Carnegie Mellon University computer scientists and cognitive neuroscientists, using combined methods of machine learning and brain imaging, have developed a way of identifying where people's thoughts and perceptions of familiar objects originate in the brain by identifying brain activity patterns associated with the objects. The technique was developed over two years by neuroscience professor Marcel Just and computer science professor Tom M. Mitchell. Study participants were shown line drawings of 10 different objects, five tools and five dwellings, and asked to think about their properties while lying in a MRI scanner. The researchers were eventually able to identify which picture the subject was looking at based on their characteristic whole-brain neural activation patterns. Just and Mitchell discovered that the activation patterns evoked by an object are not located in a single place in the brain. The machine-learning part of the study used a computer algorithm to extract patterns from a participant's brain activation.
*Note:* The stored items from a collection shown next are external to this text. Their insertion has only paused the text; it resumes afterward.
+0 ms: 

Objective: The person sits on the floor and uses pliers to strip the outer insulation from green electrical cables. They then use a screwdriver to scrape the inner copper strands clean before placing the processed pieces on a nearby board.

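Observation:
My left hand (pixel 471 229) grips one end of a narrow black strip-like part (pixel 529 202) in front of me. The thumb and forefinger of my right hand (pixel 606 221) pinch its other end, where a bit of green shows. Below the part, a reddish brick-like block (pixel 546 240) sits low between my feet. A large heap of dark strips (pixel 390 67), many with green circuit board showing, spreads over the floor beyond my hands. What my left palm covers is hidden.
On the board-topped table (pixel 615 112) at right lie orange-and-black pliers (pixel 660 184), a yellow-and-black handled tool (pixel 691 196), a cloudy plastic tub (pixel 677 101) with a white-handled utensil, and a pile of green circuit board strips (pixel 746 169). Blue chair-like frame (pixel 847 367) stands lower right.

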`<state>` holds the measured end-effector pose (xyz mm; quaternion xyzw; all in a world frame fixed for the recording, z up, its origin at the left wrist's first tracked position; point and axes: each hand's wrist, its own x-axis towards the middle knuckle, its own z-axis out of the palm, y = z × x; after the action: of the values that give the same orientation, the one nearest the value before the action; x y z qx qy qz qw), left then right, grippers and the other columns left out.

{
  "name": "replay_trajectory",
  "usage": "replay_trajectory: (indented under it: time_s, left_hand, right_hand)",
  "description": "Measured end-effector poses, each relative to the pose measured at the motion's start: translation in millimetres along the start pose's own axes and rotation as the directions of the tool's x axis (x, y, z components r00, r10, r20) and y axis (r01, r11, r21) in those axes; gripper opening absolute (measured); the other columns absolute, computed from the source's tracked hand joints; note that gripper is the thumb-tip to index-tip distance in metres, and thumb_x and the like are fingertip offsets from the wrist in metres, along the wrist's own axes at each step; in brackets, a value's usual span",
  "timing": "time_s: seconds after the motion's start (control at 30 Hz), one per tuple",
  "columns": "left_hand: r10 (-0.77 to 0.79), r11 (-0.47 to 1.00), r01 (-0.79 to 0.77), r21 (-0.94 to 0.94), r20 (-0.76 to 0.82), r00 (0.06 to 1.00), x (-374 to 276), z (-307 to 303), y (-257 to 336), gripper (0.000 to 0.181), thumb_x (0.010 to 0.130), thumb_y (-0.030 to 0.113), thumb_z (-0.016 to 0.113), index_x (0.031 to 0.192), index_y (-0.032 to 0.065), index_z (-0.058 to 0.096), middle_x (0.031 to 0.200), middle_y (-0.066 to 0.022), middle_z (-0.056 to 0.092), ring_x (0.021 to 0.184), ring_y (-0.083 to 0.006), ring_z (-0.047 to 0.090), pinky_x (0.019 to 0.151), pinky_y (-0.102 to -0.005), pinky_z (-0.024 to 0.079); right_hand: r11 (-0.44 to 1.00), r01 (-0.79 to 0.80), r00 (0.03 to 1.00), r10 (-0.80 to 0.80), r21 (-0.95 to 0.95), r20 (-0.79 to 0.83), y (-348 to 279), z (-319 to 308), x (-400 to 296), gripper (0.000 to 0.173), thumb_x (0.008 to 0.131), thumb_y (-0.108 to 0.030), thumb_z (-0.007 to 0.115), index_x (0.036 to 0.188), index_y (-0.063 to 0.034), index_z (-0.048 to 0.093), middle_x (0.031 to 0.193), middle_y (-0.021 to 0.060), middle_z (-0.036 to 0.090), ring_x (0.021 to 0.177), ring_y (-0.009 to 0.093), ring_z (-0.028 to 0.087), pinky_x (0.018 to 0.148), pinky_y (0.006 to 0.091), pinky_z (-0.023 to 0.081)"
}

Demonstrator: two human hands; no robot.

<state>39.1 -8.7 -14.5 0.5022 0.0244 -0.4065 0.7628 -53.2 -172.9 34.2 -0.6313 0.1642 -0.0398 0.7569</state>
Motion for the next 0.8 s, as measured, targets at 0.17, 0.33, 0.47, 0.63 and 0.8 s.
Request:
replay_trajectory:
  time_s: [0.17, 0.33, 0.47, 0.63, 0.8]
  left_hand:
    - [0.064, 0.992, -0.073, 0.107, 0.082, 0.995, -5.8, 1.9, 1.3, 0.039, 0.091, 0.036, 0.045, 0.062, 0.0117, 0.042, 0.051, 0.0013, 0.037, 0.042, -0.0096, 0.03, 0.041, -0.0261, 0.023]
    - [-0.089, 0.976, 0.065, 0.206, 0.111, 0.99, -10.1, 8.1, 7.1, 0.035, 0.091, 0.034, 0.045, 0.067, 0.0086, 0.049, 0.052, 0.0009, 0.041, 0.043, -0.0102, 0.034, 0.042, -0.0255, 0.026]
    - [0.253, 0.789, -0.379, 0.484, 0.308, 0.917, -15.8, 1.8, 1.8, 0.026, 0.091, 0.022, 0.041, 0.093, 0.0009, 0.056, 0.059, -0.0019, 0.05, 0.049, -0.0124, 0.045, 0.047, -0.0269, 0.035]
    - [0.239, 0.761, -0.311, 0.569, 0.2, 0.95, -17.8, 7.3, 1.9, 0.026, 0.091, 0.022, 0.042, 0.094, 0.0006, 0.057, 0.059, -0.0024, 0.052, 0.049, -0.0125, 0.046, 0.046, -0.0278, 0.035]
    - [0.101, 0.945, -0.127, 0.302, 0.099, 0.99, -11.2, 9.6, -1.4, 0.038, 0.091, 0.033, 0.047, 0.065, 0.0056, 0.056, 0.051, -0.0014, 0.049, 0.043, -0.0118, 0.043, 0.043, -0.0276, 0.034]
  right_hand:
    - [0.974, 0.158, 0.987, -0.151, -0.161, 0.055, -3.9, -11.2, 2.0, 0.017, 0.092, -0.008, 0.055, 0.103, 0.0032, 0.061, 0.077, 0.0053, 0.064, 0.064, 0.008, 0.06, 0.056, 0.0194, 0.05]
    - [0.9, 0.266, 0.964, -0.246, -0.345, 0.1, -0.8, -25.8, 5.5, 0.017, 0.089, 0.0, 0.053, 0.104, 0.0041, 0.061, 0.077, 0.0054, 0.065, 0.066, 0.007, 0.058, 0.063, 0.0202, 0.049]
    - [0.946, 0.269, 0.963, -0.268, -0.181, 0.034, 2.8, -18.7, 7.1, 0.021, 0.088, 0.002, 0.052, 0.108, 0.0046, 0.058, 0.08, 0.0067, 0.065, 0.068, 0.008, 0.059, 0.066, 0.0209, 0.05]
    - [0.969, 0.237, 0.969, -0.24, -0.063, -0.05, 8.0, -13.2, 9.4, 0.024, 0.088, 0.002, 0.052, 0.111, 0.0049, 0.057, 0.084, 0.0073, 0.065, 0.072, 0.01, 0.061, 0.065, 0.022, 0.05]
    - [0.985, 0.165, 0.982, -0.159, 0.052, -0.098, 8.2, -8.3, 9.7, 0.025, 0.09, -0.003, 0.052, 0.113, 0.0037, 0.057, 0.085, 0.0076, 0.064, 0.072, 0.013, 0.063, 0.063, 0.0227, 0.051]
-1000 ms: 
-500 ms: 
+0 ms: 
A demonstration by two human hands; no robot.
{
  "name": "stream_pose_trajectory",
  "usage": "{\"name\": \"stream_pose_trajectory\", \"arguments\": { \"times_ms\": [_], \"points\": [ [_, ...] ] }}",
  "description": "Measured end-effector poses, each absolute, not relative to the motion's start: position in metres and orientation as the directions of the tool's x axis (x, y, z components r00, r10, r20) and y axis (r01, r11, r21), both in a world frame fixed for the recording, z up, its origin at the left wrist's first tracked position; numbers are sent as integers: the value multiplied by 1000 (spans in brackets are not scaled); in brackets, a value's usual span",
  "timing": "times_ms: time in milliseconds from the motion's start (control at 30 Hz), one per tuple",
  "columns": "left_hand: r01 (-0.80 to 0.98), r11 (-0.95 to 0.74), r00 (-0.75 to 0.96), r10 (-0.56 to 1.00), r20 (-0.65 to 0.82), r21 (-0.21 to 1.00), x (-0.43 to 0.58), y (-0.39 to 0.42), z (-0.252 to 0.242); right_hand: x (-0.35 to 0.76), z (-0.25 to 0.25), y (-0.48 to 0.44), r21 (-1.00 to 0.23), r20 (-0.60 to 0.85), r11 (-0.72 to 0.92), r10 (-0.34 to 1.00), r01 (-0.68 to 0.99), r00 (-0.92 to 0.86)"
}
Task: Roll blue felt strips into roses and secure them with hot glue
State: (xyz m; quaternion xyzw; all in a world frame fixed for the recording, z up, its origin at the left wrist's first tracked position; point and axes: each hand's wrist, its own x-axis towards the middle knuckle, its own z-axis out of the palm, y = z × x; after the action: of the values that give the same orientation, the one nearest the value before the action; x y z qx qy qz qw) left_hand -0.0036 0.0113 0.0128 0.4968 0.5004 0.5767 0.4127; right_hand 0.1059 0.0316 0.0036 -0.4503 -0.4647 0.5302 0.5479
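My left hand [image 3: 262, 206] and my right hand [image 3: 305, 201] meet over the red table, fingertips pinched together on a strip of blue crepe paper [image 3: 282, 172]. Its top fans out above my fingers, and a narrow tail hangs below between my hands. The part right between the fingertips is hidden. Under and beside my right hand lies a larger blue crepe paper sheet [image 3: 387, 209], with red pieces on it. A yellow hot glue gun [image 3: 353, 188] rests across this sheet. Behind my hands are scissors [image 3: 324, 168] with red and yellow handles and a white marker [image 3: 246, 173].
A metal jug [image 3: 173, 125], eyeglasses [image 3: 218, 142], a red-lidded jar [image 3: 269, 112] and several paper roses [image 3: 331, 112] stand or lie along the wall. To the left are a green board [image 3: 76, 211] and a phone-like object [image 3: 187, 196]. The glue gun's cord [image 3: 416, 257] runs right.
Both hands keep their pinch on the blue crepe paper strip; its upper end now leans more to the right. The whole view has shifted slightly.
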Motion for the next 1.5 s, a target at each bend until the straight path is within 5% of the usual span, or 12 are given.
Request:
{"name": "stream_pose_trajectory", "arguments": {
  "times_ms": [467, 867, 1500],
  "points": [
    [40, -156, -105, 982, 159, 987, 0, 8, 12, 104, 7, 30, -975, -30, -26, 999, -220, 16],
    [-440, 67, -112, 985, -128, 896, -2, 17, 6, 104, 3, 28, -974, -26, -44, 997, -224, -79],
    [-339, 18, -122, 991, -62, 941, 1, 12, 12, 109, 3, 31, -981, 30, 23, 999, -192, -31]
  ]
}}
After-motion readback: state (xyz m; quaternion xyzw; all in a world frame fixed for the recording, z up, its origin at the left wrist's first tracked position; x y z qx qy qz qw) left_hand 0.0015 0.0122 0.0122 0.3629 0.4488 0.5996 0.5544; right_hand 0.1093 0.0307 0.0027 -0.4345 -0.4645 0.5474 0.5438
Data collected in one part of the study was tested against the algorithm on data from another part of the same study so that the algorithm was never exposed to the same patterns it was tested on. The algorithm was able to identify a participant's thoughts based on the patterns extracted from other participant's, indicating that different brains show the same activity patterns when viewing the same object. "This first step using computer algorithms to identify thoughts of individual objects from brain activity can open new scientific paths, and eventually roads and highways" says University of South Carolina assistant professor of psychology Svetlana Shinkareva, the study's lead author. "We hope to progress to identifying the thoughts associated not just with pictures, but with words, and eventually sentences."